Après cette première soirée en fanfare, il est temps de se mettre au travail. En quelques allers-retours nous déchargeons toute notre cargaison de filtres et de seaux sur la plage. Tout le monde vient nous donner un coup de main pour transporter le tout dans le hall principal. De la, nous partons avec Joape et sa voiture, la seule de l’île, pour rejoindre deux villages : Mudu et Nacamaki. Ces deux villages sont ceux qui souffrent le plus cruellement du manque d’eau potable. Ils ont de l’eau mais attendez d’en voir la couleur. C’est comme le kawa, mais sans kawa. Marron jaunâtre. Dans le 1er village, nous formons le chef à l’utilisation et l’entretien du filtre. Il s’occupera ensuite de répartir ses filtres comme bon lui semble. Nous ne pouvons pas interférer avec cela, c’est lui le chef après tout. Dans le 2nd village, le chef a réuni un membre de chaque maison. Nous nous retrouvons sous une vielle tente de l’UNICEF, de nuit, à faire nos démonstrations et explications. La bonne humeur des fidjiens transforme ce moment un peu scolaire en fête ! Vous voulez passer une bonne soirée ? Invitez des fidjiens !

Entre temps, Joape nous invite chez lui, avec sa femme et ses fils, pour le déjeuner. La large communauté Indienne des Fiji (presque 40% de la population) a inspiré leur cuisine. Sur la table, il y a plus de 6 ou 7 plats. Du poulpe au curry, du poisson à la noix de coco, du poulet aux épices, des pates aux légumes. Festin de l’année. Le temps passe vite aux Fiji et il faut déjà partir. C’est le cœur plein d’émotion que nous disons, une fois de plus, au revoir à nos nouveaux amis. Koro, Fiji, si nous le pouvons, nous reviendrons !

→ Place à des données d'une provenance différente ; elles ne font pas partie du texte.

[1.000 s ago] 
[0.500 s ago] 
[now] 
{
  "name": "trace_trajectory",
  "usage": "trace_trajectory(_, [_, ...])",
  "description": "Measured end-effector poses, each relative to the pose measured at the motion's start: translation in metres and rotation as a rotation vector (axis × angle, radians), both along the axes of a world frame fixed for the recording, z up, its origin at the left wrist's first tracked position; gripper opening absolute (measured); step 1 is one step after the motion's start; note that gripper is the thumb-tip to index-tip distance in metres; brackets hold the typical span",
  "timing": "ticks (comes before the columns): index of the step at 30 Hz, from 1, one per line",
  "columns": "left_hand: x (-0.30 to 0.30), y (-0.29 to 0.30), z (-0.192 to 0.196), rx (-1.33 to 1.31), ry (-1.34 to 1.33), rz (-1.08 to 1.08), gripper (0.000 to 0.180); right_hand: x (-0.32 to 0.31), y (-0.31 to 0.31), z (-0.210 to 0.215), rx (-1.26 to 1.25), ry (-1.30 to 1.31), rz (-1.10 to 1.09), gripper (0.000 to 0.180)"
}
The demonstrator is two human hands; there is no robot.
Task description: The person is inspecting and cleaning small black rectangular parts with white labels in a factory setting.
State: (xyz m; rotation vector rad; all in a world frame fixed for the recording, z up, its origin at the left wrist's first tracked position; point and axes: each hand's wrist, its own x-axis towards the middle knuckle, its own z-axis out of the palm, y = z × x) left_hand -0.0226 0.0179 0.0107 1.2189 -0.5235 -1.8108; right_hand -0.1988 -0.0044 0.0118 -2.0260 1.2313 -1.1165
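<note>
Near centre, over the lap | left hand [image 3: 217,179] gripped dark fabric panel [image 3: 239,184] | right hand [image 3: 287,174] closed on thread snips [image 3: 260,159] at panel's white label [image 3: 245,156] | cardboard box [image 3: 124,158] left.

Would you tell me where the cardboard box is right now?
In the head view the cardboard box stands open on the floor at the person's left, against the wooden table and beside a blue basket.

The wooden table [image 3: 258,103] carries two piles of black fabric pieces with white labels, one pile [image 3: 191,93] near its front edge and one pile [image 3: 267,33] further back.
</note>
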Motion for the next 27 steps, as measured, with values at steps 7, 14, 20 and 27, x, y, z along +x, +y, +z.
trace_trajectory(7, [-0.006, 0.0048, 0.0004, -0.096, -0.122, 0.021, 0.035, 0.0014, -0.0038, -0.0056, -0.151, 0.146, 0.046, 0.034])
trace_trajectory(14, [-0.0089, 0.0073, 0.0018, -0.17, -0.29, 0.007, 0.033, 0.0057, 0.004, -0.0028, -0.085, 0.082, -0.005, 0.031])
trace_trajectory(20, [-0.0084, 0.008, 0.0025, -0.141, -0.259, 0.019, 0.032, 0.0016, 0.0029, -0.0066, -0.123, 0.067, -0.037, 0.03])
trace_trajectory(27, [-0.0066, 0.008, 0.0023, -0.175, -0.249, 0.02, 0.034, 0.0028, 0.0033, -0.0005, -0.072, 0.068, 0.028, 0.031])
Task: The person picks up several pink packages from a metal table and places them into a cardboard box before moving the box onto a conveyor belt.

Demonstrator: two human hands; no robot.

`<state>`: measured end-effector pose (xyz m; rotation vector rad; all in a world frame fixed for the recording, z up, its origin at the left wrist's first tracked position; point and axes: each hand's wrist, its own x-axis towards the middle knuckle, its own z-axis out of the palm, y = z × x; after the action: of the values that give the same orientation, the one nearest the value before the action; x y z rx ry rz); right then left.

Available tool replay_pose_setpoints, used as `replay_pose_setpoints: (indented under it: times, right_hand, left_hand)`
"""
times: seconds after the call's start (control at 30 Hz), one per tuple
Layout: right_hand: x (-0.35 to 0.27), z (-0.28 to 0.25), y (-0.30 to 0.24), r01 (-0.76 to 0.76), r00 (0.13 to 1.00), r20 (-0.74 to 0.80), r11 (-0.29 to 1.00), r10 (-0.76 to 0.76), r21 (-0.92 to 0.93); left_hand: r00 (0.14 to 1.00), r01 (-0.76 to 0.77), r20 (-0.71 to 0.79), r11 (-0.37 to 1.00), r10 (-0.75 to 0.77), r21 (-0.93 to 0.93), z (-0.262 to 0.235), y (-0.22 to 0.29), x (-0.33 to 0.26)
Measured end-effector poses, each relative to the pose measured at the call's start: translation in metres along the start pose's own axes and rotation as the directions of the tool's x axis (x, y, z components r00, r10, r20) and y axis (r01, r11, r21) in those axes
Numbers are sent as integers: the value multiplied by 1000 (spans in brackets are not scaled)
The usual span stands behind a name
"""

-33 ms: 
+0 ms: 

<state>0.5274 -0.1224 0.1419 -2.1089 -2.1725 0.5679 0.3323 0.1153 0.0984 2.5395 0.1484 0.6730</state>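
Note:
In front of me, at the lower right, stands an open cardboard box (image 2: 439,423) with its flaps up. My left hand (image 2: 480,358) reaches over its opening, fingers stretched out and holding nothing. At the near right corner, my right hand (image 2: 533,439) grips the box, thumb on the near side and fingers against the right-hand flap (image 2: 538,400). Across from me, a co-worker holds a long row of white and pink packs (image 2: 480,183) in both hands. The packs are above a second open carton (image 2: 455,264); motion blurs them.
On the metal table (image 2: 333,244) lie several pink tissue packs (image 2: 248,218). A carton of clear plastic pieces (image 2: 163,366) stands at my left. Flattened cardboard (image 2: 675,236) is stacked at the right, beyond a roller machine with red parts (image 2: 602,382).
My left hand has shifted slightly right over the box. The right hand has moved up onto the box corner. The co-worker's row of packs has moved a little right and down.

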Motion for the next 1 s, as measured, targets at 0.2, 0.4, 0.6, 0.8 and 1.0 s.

Avant de mettre le cap à l’Ouest, nous repassons par Suva. Nous avons rendez-vous à l’Ambassade Française pour une conférence de presse. Les principaux médias locaux sont présents. C’est la deuxième fois, après Haïti, que nous faisons cela. C’est assez amusant, et toujours agréable de retrouver un petit bout de France au bout du monde.

Cap à l’Ouest, vers la partie ensoleillée des Fiji. Viti Levu et ses montagnes bloquent tous les nuages, qui se déversent quotidiennement sur Suva et l’Est de l’archipel. Contournez la grande île, remontez un peu au Nord, et vous trouverez les portes du paradis. Je pèse mes mots. Îles de sable blanc, peuplées de cocotiers, lagons bleus azurs, comme le ciel. Mettez la tête sous l’eau et découvrez un autre monde. 1001 différents poissons de toutes les couleurs. Pas 1 de chaque, 1000 de chaque. C’est à peine croyable. Nous posons le bateau dans un des plus beaux mouillages de tout le voyage ! La légende est confirmée.

Et puis le surf. C’est le paradis du Surf. Cloudbreak, Restaurant, Namotu left, Swimming Pool. Des spots de surfs mondialement reconnus pour la qualité, la régularité et la beauté de leurs vagues. Ondes parfaites sur récifs de corail de feu multicolores. Toutes les vagues ne sont pas de notre niveau, mais nous nous régalons pendant une belle semaine avant de mettre les voiles pour de nouvelles aventures vers la lointaine Papouasie-Nouvelle Guinée.